• _Supplied material_:
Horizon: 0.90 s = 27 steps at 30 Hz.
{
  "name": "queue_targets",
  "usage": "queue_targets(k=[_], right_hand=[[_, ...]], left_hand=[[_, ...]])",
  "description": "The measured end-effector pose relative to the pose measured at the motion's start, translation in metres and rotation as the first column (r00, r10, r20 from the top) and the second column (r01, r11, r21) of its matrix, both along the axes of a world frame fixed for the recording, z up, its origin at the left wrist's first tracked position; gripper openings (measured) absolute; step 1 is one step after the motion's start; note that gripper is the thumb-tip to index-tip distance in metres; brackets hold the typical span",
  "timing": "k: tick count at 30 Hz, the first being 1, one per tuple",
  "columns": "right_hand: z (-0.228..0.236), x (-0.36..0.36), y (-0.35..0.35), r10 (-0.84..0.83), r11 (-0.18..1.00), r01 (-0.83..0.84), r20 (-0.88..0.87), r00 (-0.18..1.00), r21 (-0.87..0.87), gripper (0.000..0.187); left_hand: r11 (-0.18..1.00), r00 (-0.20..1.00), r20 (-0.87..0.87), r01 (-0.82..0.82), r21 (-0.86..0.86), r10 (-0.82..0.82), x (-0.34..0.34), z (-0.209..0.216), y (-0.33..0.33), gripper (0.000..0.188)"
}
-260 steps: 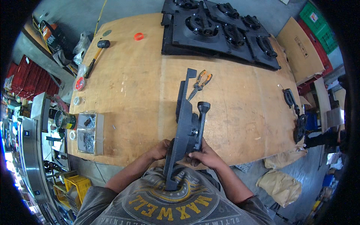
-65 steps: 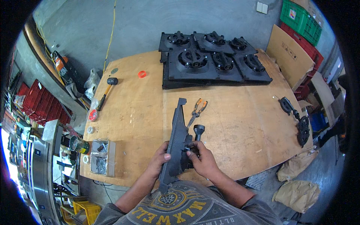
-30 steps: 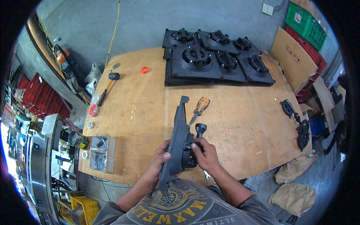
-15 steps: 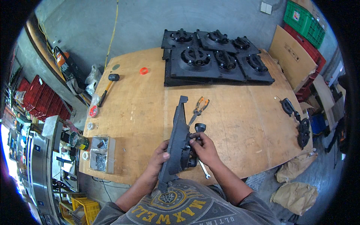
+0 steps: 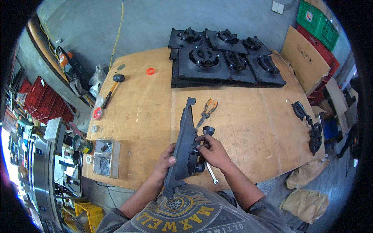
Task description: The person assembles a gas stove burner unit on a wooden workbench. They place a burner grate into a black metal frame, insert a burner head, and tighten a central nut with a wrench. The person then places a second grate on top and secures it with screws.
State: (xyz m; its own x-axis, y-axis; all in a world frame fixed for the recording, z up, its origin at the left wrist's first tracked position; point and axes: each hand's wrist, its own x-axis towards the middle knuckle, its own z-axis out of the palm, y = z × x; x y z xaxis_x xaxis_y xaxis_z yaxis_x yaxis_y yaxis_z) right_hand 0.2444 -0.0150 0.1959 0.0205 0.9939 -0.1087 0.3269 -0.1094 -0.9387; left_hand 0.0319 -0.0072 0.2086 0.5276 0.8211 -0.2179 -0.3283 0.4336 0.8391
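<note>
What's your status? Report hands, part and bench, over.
Left hand grips the long black panel stood on edge. Right hand on its black knob fitting. Wrench and pliers alongside, nothing blocking.

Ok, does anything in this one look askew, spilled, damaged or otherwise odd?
Nothing stands out. The long black panel stands on edge by design, steadied by the left hand while the right hand works its fittings. Pliers, wrench and mallet lie flat on the table.
</note>
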Motion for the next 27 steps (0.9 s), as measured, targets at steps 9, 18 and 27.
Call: queue_targets(k=[9,18,27], right_hand=[[0.015,-0.003,-0.018,0.098,0.987,-0.105,0.063,0.993,0.124,0.023],[0.022,-0.010,-0.018,0.089,0.986,-0.121,0.248,0.965,0.117,0.022],[0.016,-0.016,-0.020,0.087,0.983,-0.138,0.362,0.928,0.118,0.025]], left_hand=[[1.000,1.000,0.010,-0.010,-0.021,0.010,0.001,0.008,-0.001,0.094],[1.000,1.000,-0.011,-0.025,-0.001,0.025,0.002,0.008,-0.002,0.093],[1.000,1.000,0.007,-0.019,-0.002,0.019,0.000,0.003,0.001,0.094]])
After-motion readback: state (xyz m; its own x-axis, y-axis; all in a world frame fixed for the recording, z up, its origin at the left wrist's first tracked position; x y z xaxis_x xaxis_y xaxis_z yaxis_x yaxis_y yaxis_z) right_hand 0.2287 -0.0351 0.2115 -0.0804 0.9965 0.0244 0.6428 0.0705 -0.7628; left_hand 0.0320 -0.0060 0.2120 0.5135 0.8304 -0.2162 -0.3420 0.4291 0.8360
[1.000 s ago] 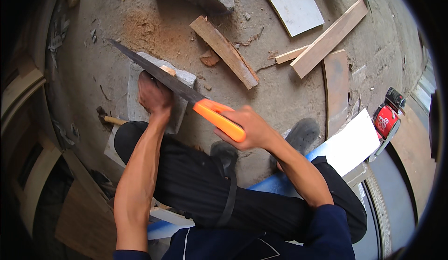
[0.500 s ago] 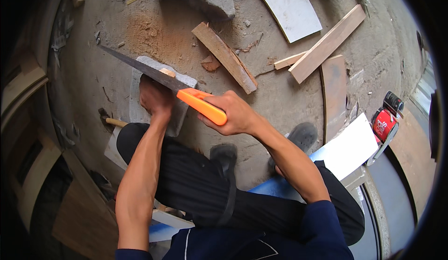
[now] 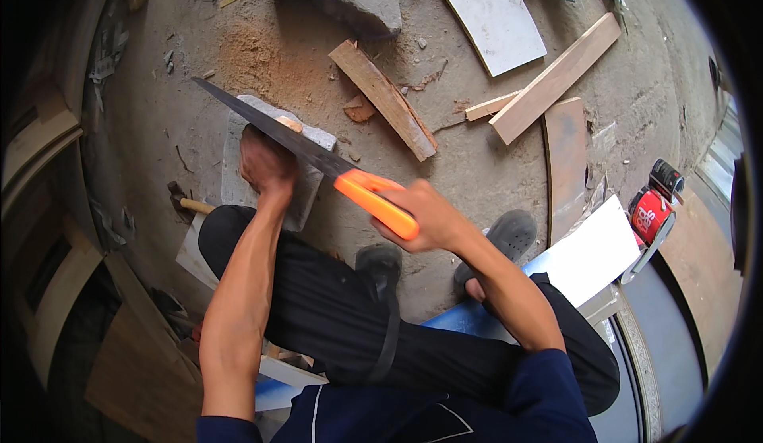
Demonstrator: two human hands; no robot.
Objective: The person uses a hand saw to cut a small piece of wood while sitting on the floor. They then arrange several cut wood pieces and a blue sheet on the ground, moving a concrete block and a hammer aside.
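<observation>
My right hand [image 3: 429, 214] is wrapped round the orange handle of a hand saw [image 3: 314, 153]. The dark blade slants up and left, passing just over my left hand [image 3: 266, 162]. That hand is closed and pressed down on a grey concrete block [image 3: 319, 136], gripping a small piece of wood [image 3: 291, 124] whose pale end shows beyond the blade. The blade lies against or just above this wood; its exact contact is hidden. Most of the wood is covered by my hand and the saw.
Sawdust [image 3: 254, 58] is spread beyond the block. A rough wooden plank [image 3: 385, 100], crossed boards [image 3: 556, 77] and a white panel [image 3: 489, 18] lie on the floor. A hammer [image 3: 191, 202] rests by my left knee. A red can [image 3: 650, 211] stands at right.
My right hand has drawn the saw back, down and to the right, so the blade tip sits closer to the block. My left hand keeps its place.
</observation>
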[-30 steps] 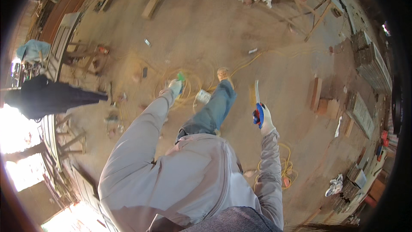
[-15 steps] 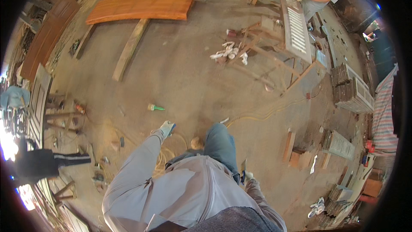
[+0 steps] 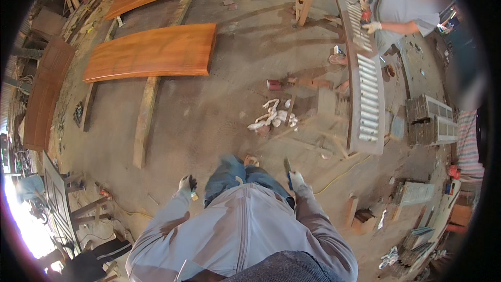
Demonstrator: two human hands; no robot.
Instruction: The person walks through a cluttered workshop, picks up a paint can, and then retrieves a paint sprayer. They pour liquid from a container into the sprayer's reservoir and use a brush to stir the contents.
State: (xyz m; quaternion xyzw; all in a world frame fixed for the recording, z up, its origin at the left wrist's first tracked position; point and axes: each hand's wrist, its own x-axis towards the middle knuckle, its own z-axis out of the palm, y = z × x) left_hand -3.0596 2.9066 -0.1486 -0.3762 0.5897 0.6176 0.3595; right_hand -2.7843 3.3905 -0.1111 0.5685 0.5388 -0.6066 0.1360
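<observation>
My left hand (image 3: 186,184), in a pale glove, hangs to the left of my legs with its fingers curled. Something dark shows at the fingers, and a small yellowish bit appears just below them; I cannot tell what either is. On the other side of my legs, my right hand (image 3: 298,179), also gloved, is closed round the blue handle of a scraper (image 3: 287,165). Its narrow flat blade points forward, slightly blurred. Below me, my jeans-clad legs (image 3: 225,175) are smeared by motion.
Two glossy orange-brown wooden slabs (image 3: 151,52) lie across beams (image 3: 143,130). White rags (image 3: 274,116) and a dark red can (image 3: 273,84) are on the floor ahead. At right, a gloved co-worker (image 3: 399,13) holds a red tool over a louvred panel (image 3: 365,94).
I have moved forward; slabs, rags and louvred panel appear nearer. My right hand has swung forward with the scraper, my left drawn back. The green-handled paintbrush no longer shows clearly.
</observation>
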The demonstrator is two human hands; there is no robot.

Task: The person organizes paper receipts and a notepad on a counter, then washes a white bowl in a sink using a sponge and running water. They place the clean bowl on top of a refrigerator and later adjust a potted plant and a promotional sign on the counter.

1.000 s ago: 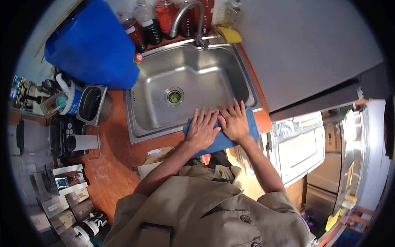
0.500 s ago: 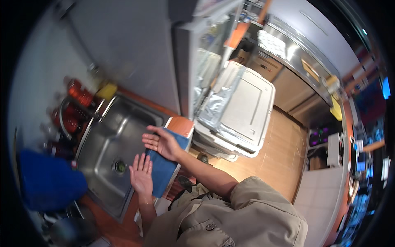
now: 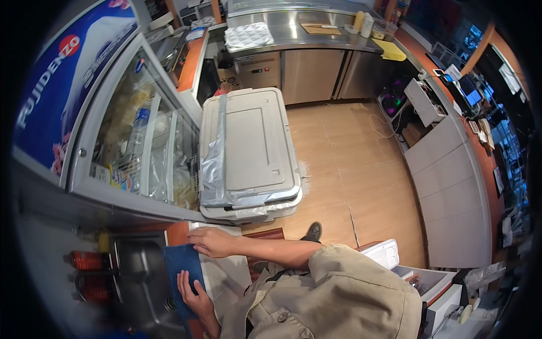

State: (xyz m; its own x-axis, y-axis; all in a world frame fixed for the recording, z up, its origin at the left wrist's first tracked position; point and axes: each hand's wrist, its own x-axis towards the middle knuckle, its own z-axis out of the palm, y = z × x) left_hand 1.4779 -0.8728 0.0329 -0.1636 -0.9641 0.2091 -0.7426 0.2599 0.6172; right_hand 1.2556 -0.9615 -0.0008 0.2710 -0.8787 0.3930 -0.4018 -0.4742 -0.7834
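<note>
A blue cloth is draped on the counter edge beside the metal sink. My left hand lies palm down on its lower part, fingers stretched and a little apart. Across the cloth's upper end rests my right hand, back upward, with its fingers reaching over the edge and slightly bent. Both hands touch the cloth; neither visibly grips it.
A glass-door fridge stands ahead on the left, with lidded grey bins next to it. Farther off is a steel counter with a cutting board. Red bottles line the sink's left side. An open drawer is at lower right.
My hands were held palms up over the sink's edge; now they are turned down onto the blue cloth. My view has swung right, toward the fridge and floor.
</note>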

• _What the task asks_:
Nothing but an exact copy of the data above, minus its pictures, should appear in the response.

• _Expected answer_:
Horizon: 0.90 s = 27 steps at 30 Hz.
{
  "name": "queue_targets",
  "usage": "queue_targets(k=[_], right_hand=[[_, ...]], left_hand=[[_, ...]])",
  "description": "The measured end-effector pose relative to the pose measured at the motion's start, translation in metres and rotation as the first column (r00, r10, r20 from the top) and the second column (r01, r11, r21) of its matrix, both along the axes of a world frame fixed for the recording, z up, its origin at the left wrist's first tracked position; gripper openings (measured) absolute; step 1 is one step after the motion's start; note that gripper is the thumb-tip to index-tip distance in metres; brackets hold the typical span",
  "timing": "k: tick count at 30 Hz, the first being 1, one per tuple",
  "columns": "right_hand: z (-0.228..0.236), x (-0.36..0.36), y (-0.35..0.35), r10 (-0.84..0.83), r11 (-0.18..1.00), r01 (-0.83..0.84), r20 (-0.88..0.87), r00 (-0.18..1.00), r21 (-0.87..0.87), gripper (0.000..0.187); left_hand: r11 (-0.18..1.00), r00 (-0.20..1.00), r20 (-0.87..0.87), r01 (-0.82..0.82), r21 (-0.86..0.86), r10 (-0.82..0.82), x (-0.34..0.34), z (-0.209..0.216), y (-0.33..0.33), gripper (0.000..0.188)"
}
-260 steps: 
-65 steps: 
-30 steps: 
-15 steps: 
+0 steps: 
Task description: The person assembles a gas stove burner unit on a wooden workbench. They place a burner grate into a black metal frame, insert a burner head, and tighten a central nut with a wrench. The person then places a second grate on top and secures it with screws.
State: (xyz m; its own x-axis, y-axis; all in a world frame fixed for the recording, z up, its origin at the left wrist's first tracked position; point and axes: each hand's wrist, its own x-axis towards the middle knuckle, its own z-axis out of the palm, y = z × x; x y z xaxis_x xaxis_y xaxis_z yaxis_x yaxis_y yaxis_z) right_hand 0.2444 -0.0150 0.1959 0.0205 0.9939 -0.1087 0.3269 -0.1094 -0.9387; left_hand 0.0319 -0.0072 0.2086 0.5276 0.8211 -0.2179 -0.3283 0.4336 0.8391
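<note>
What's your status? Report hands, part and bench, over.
Left hand grips the long black panel stood on edge. Right hand on its black knob fitting. Wrench and pliers alongside, nothing blocking.

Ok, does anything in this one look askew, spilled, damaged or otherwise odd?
Nothing stands out. The long black panel stands on edge by design, steadied by the left hand while the right hand works its fittings. Pliers, wrench and mallet lie flat on the table.
</note>
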Motion for the next 27 steps (0.9 s), as measured, targets at steps 9, 18 and 27.
Call: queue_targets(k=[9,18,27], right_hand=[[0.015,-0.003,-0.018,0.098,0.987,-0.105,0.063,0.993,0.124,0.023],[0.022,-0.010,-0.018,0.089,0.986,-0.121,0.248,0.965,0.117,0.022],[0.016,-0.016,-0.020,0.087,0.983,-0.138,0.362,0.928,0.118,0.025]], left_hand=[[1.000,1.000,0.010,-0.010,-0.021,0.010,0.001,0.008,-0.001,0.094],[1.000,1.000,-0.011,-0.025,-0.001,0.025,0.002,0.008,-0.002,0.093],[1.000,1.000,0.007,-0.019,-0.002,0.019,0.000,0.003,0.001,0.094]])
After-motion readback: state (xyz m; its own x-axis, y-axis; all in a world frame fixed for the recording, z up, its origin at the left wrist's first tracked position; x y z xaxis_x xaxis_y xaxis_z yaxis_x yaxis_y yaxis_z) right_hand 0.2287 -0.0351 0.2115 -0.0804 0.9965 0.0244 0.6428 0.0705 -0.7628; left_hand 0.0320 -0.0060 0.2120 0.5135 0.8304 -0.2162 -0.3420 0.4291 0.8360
[1.000 s ago] 
[0.500 s ago] 
[now] 
Demonstrator: two human hands; no robot.
Objective: The person uses a hand saw to cut a small piece of wood while sitting on the floor. They then arrange several cut wood pieces and a blue sheet on the ground, moving a concrete block and a hammer aside.
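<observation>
My right hand [image 3: 429, 214] is wrapped round the orange handle of a hand saw [image 3: 314, 153]. The dark blade slants up and left, passing just over my left hand [image 3: 266, 162]. That hand is closed and pressed down on a grey concrete block [image 3: 319, 136], gripping a small piece of wood [image 3: 291, 124] whose pale end shows beyond the blade. The blade lies against or just above this wood; its exact contact is hidden. Most of the wood is covered by my hand and the saw.
Sawdust [image 3: 254, 58] is spread beyond the block. A rough wooden plank [image 3: 385, 100], crossed boards [image 3: 556, 77] and a white panel [image 3: 489, 18] lie on the floor. A hammer [image 3: 191, 202] rests by my left knee. A red can [image 3: 650, 211] stands at right.
My right hand has drawn the saw back, down and to the right, so the blade tip sits closer to the block. My left hand keeps its place.
</observation>
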[-30 steps] 
[-15 steps] 
[+0 steps] 
Demonstrator: two human hands; no robot.
Instruction: The person walks through a cluttered workshop, picks up a paint can, and then retrieves a paint sprayer. They pour liquid from a container into the sprayer's reservoir and use a brush to stir the contents.
State: (xyz m; quaternion xyzw; all in a world frame fixed for the recording, z up, its origin at the left wrist's first tracked position; point and axes: each hand's wrist, its own x-axis towards the middle knuckle, its own z-axis out of the palm, y = z × x) left_hand -3.0596 2.9066 -0.1486 -0.3762 0.5897 0.6176 0.3595; right_hand -2.7843 3.3905 -0.1111 0.5685 0.5388 -0.6066 0.1360
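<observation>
My left hand (image 3: 186,184), in a pale glove, hangs to the left of my legs with its fingers curled. Something dark shows at the fingers, and a small yellowish bit appears just below them; I cannot tell what either is. On the other side of my legs, my right hand (image 3: 298,179), also gloved, is closed round the blue handle of a scraper (image 3: 287,165). Its narrow flat blade points forward, slightly blurred. Below me, my jeans-clad legs (image 3: 225,175) are smeared by motion.
Two glossy orange-brown wooden slabs (image 3: 151,52) lie across beams (image 3: 143,130). White rags (image 3: 274,116) and a dark red can (image 3: 273,84) are on the floor ahead. At right, a gloved co-worker (image 3: 399,13) holds a red tool over a louvred panel (image 3: 365,94).
I have moved forward; slabs, rags and louvred panel appear nearer. My right hand has swung forward with the scraper, my left drawn back. The green-handled paintbrush no longer shows clearly.
</observation>
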The demonstrator is two human hands; there is no robot.

Task: The person organizes paper receipts and a notepad on a counter, then washes a white bowl in a sink using a sponge and running water. They place the clean bowl on top of a refrigerator and later adjust a potted plant and a promotional sign on the counter.

1.000 s ago: 
0.500 s ago: 
now: 

State: (xyz m; its own x-axis, y-axis; all in a world frame fixed for the recording, z up, its origin at the left wrist's first tracked position; point and axes: each hand's wrist, its own x-axis towards the middle knuckle, its own z-axis out of the palm, y = z × x) left_hand 1.4779 -0.8728 0.0329 -0.1636 -0.9641 0.2091 -0.7426 0.2599 0.6172; right_hand 1.2556 -0.9615 -0.0008 0.2710 -0.8787 0.3930 -0.4018 -0.4742 -0.7834
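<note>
A blue cloth is draped on the counter edge beside the metal sink. My left hand lies palm down on its lower part, fingers stretched and a little apart. Across the cloth's upper end rests my right hand, back upward, with its fingers reaching over the edge and slightly bent. Both hands touch the cloth; neither visibly grips it.
A glass-door fridge stands ahead on the left, with lidded grey bins next to it. Farther off is a steel counter with a cutting board. Red bottles line the sink's left side. An open drawer is at lower right.
My hands were held palms up over the sink's edge; now they are turned down onto the blue cloth. My view has swung right, toward the fridge and floor.
</note>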

The full answer has now been given.